Search the data below for the word "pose" and report how many lines contain it, with no added words.
─── DATASET EXTRACT
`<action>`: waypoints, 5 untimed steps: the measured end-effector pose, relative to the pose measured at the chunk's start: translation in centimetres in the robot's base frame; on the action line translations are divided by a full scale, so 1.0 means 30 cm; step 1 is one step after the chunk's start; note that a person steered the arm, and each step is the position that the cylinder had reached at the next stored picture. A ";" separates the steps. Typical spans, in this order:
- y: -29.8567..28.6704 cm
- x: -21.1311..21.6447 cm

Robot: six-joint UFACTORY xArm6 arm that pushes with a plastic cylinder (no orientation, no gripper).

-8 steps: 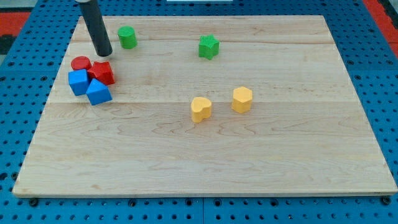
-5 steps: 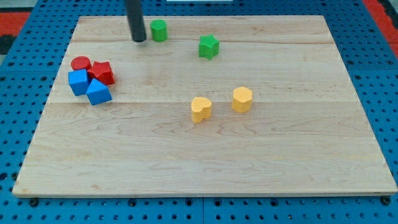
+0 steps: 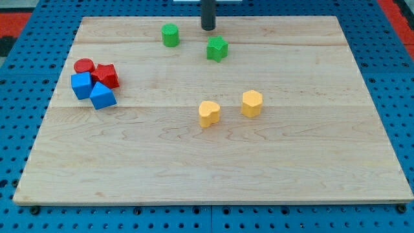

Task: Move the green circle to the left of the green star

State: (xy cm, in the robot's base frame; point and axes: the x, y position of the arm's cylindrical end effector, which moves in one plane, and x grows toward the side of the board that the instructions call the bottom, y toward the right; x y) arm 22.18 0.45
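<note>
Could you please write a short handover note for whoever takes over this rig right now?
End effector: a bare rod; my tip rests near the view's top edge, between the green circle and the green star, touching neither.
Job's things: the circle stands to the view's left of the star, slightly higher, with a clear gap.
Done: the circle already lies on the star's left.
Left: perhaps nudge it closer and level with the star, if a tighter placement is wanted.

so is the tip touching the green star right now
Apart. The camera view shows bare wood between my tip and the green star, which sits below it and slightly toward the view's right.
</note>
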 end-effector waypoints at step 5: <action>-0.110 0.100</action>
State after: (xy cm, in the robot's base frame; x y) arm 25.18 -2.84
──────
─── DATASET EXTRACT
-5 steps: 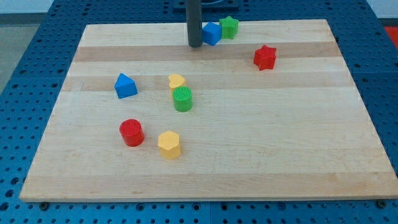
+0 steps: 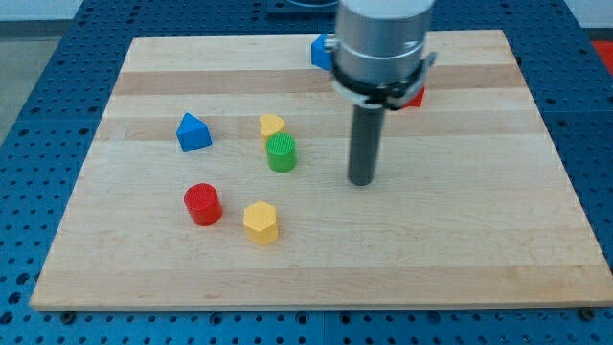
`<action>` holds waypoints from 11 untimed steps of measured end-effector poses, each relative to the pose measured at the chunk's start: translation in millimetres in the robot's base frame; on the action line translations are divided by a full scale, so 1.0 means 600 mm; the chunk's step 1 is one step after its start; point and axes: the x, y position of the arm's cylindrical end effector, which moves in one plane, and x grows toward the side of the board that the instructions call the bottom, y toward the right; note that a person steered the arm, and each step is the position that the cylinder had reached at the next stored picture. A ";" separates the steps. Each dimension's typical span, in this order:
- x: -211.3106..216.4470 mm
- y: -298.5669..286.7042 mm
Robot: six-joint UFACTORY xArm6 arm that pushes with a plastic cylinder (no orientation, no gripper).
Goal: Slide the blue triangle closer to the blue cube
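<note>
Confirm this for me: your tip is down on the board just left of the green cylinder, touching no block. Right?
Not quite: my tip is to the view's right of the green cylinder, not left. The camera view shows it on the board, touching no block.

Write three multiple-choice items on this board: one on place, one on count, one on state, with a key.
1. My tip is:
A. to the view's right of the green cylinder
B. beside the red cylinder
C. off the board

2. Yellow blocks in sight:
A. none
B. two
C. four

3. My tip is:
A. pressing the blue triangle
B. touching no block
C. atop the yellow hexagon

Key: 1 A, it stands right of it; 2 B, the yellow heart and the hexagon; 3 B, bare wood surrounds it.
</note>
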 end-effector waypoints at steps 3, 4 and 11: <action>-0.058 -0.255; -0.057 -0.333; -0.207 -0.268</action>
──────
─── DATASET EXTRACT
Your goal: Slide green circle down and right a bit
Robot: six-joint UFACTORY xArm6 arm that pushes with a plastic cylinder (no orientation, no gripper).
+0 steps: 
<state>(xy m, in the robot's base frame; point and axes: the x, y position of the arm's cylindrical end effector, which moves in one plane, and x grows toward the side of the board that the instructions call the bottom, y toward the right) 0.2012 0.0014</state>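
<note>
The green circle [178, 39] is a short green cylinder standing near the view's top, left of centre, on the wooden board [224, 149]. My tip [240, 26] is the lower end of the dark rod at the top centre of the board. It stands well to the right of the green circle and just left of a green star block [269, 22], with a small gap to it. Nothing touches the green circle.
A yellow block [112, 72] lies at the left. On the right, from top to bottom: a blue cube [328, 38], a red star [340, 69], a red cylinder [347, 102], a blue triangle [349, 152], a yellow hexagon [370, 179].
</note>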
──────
> **EXERCISE RESULT**:
2